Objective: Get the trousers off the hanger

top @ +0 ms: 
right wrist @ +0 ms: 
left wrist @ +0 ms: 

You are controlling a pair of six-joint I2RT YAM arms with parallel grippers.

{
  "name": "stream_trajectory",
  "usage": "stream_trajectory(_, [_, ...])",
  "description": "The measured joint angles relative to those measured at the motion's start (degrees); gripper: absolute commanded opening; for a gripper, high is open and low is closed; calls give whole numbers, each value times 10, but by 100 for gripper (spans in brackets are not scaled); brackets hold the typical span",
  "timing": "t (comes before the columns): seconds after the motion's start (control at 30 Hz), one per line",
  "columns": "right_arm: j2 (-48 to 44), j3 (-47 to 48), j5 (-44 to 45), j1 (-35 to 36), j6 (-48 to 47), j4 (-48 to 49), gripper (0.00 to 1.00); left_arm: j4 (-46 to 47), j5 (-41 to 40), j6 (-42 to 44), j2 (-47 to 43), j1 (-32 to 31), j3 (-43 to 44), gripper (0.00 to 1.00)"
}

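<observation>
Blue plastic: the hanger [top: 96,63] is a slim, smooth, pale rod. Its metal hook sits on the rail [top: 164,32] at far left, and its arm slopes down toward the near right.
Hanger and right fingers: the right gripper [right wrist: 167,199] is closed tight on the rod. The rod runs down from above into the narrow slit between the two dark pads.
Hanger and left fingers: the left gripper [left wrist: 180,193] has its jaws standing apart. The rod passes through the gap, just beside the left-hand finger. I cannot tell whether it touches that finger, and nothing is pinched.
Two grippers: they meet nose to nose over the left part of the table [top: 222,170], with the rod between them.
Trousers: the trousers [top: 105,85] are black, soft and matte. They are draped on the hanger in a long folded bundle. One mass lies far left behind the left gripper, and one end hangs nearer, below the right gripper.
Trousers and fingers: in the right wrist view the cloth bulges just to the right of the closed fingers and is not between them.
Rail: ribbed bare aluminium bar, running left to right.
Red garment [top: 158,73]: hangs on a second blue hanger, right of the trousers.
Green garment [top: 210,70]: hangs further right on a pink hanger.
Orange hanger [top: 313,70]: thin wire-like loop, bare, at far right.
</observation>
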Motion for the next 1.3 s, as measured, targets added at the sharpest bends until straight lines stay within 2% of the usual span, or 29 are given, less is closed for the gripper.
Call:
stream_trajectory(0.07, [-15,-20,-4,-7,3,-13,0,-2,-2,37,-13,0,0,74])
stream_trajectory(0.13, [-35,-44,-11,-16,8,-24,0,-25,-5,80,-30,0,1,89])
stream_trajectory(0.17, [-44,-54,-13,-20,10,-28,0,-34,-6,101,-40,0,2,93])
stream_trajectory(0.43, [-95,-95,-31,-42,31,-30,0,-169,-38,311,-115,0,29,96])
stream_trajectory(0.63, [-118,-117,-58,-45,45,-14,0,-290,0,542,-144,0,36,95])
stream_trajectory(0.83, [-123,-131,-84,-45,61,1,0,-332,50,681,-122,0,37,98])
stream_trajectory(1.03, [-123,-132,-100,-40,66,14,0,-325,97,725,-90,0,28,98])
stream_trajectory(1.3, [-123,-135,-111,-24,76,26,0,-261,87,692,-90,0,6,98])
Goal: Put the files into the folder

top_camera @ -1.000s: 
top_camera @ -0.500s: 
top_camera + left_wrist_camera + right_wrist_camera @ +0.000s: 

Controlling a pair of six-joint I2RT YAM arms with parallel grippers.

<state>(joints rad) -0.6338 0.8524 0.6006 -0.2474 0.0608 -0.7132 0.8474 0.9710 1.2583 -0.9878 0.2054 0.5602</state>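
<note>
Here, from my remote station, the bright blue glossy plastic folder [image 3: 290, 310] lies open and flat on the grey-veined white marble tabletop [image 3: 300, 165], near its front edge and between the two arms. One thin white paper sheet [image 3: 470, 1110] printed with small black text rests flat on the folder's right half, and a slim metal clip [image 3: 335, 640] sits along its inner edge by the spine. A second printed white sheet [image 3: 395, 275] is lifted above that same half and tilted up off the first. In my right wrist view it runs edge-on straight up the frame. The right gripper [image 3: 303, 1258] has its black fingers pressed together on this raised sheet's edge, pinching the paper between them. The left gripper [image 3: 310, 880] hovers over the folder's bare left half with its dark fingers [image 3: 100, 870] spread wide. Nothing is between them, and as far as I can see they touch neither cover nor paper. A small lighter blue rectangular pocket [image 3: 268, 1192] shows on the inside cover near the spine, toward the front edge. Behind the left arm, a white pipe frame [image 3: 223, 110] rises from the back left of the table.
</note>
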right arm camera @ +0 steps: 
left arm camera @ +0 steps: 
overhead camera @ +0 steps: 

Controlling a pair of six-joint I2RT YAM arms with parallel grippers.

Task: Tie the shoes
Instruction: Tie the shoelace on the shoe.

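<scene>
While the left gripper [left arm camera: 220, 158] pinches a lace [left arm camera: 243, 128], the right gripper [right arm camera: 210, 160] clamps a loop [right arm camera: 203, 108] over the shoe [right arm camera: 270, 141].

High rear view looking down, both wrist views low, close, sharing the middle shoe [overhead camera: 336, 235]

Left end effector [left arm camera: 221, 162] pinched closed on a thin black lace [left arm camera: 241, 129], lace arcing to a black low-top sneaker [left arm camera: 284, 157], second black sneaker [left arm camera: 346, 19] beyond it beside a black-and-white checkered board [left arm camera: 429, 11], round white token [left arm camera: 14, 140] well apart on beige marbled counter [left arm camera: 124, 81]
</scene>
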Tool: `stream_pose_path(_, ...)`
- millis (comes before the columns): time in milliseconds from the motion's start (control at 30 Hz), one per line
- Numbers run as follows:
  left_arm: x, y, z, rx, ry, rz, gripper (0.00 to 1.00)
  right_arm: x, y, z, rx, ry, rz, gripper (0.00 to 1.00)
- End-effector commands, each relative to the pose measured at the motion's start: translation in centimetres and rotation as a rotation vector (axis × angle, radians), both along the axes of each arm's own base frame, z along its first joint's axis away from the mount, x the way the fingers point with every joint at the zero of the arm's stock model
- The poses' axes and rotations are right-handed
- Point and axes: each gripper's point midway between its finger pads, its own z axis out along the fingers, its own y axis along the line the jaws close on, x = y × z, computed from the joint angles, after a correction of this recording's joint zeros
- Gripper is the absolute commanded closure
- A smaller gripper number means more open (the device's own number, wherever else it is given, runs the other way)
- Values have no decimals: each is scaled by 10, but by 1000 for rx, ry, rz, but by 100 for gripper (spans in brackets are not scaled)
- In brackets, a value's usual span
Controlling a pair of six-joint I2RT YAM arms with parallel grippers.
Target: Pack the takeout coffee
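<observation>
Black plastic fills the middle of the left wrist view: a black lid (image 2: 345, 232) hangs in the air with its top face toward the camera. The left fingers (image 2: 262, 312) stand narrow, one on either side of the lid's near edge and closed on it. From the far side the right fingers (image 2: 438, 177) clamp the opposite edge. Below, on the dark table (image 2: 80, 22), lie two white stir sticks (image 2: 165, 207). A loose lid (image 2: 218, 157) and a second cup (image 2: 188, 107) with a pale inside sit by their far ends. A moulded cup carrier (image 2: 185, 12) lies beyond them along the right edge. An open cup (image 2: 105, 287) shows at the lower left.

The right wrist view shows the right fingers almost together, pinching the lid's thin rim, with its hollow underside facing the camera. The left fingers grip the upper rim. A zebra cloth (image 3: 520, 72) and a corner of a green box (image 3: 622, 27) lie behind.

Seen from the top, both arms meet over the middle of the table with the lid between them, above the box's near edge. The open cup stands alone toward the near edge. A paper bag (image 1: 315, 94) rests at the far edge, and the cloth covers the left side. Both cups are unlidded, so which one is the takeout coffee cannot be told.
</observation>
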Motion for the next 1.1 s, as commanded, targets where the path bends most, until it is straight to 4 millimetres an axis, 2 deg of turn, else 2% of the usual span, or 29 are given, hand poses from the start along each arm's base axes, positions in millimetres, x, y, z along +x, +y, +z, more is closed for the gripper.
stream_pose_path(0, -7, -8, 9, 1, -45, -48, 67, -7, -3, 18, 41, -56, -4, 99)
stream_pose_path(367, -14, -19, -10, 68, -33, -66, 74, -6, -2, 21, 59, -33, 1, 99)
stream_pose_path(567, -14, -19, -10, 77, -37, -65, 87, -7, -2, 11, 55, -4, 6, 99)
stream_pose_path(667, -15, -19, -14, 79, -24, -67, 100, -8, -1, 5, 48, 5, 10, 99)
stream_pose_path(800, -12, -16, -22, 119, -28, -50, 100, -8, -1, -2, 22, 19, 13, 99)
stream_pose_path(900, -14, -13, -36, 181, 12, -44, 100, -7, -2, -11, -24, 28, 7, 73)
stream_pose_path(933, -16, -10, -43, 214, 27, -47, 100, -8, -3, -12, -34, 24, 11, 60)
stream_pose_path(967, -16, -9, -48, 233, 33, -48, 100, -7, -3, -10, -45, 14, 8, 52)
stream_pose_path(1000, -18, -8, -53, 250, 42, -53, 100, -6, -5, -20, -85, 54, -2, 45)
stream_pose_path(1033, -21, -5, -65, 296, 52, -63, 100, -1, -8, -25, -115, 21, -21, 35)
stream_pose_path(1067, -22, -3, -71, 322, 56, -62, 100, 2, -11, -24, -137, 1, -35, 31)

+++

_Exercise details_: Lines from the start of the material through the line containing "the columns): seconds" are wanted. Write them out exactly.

_Task solution_:
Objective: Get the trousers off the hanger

top @ +0 ms: 
right wrist @ +0 ms: 
left wrist @ +0 ms: 

You are controlling a pair of six-joint I2RT YAM arms with parallel grippers.

{
  "name": "stream_trajectory",
  "usage": "stream_trajectory(_, [_, ...])",
  "description": "The measured joint angles relative to those measured at the motion's start (degrees); gripper: absolute commanded opening; for a gripper, high is open and low is closed; calls give whole numbers, each value times 10, but by 100 for gripper (spans in brackets are not scaled); brackets hold the typical span",
  "timing": "t (comes before the columns): seconds after the motion's start (control at 30 Hz), one per line",

Nothing remains to be written for this exercise.